> **Problem details**
Look through the lines below; wherever the word "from" appears, copy that line.

> **Collected data**

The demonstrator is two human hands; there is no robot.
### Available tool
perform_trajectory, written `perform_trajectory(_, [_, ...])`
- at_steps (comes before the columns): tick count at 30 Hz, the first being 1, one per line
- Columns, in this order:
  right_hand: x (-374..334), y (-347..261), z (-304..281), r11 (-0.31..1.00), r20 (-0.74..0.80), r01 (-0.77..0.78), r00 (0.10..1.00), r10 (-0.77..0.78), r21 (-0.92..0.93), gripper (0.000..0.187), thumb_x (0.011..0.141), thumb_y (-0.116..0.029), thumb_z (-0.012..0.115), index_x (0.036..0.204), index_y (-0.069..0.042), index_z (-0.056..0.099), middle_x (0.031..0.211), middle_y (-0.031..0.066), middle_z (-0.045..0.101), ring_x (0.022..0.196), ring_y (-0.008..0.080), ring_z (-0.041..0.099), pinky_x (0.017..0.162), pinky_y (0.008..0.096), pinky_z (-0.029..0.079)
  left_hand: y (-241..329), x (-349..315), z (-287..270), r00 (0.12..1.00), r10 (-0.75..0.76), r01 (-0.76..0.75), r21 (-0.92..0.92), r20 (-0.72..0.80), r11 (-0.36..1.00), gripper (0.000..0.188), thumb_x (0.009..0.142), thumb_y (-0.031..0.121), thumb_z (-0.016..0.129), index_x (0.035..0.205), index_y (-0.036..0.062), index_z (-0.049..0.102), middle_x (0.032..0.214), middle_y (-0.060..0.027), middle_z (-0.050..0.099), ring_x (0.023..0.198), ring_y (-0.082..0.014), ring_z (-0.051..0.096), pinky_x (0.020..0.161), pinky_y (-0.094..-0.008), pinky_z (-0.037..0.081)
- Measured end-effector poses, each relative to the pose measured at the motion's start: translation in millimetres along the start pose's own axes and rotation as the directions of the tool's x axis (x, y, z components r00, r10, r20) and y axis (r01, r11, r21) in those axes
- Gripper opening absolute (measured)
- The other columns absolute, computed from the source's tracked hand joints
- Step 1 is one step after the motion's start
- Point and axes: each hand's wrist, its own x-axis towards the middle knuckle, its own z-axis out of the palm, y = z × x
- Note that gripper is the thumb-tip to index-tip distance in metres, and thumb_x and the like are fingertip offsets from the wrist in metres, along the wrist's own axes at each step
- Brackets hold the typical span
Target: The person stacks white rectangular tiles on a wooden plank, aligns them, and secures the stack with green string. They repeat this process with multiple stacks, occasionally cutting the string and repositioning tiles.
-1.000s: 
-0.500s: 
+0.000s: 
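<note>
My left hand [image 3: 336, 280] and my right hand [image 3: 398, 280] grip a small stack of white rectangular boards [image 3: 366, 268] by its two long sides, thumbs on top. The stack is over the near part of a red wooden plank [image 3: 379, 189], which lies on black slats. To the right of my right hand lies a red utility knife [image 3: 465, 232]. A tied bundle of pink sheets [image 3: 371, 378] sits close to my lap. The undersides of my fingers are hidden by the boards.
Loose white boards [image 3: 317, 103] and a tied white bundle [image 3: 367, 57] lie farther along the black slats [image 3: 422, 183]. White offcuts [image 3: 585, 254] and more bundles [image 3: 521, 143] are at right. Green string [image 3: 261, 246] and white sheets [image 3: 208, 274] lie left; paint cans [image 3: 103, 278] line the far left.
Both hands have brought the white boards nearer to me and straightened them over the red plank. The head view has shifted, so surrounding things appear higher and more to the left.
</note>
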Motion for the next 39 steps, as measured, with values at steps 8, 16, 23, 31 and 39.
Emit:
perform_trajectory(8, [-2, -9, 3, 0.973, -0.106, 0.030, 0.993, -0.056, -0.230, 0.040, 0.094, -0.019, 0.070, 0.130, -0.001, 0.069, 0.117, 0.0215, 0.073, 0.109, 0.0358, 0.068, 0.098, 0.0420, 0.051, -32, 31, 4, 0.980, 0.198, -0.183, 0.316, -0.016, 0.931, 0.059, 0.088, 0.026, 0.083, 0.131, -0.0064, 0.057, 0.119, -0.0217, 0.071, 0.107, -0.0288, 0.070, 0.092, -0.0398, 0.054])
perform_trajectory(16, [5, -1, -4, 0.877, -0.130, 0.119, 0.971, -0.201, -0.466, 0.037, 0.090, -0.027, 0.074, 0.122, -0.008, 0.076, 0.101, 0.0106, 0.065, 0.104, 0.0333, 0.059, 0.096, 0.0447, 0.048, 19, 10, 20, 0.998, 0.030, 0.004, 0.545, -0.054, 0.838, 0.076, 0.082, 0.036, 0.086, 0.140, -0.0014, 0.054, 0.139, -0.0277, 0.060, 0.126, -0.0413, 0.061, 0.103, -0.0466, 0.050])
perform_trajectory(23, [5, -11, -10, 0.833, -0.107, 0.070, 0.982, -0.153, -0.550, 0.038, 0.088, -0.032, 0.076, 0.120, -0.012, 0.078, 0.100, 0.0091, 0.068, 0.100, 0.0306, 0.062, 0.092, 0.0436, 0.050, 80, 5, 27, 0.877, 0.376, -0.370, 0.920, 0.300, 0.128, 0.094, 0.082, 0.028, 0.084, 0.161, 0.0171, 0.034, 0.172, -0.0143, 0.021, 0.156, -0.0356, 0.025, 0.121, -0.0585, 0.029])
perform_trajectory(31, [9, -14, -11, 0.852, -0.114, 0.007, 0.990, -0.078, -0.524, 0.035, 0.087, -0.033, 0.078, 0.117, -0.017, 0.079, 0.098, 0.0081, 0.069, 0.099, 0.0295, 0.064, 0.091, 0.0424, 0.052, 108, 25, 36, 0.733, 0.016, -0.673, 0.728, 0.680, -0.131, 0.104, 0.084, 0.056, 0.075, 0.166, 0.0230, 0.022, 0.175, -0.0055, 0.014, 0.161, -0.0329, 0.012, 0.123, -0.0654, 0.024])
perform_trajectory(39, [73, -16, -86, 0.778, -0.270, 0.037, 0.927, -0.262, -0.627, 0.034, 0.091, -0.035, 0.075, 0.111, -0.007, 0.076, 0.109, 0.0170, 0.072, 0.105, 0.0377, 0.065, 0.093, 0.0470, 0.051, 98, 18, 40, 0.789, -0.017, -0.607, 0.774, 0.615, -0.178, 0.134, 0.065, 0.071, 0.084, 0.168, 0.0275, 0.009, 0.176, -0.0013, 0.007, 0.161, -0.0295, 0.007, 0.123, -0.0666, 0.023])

> **Written solution**
- The other columns absolute, computed from the source's tracked hand joints
- Note that gripper is the thumb-tip to index-tip distance in metres, and thumb_x and the like are fingertip offsets from the wrist in metres, along the wrist's own axes at each step

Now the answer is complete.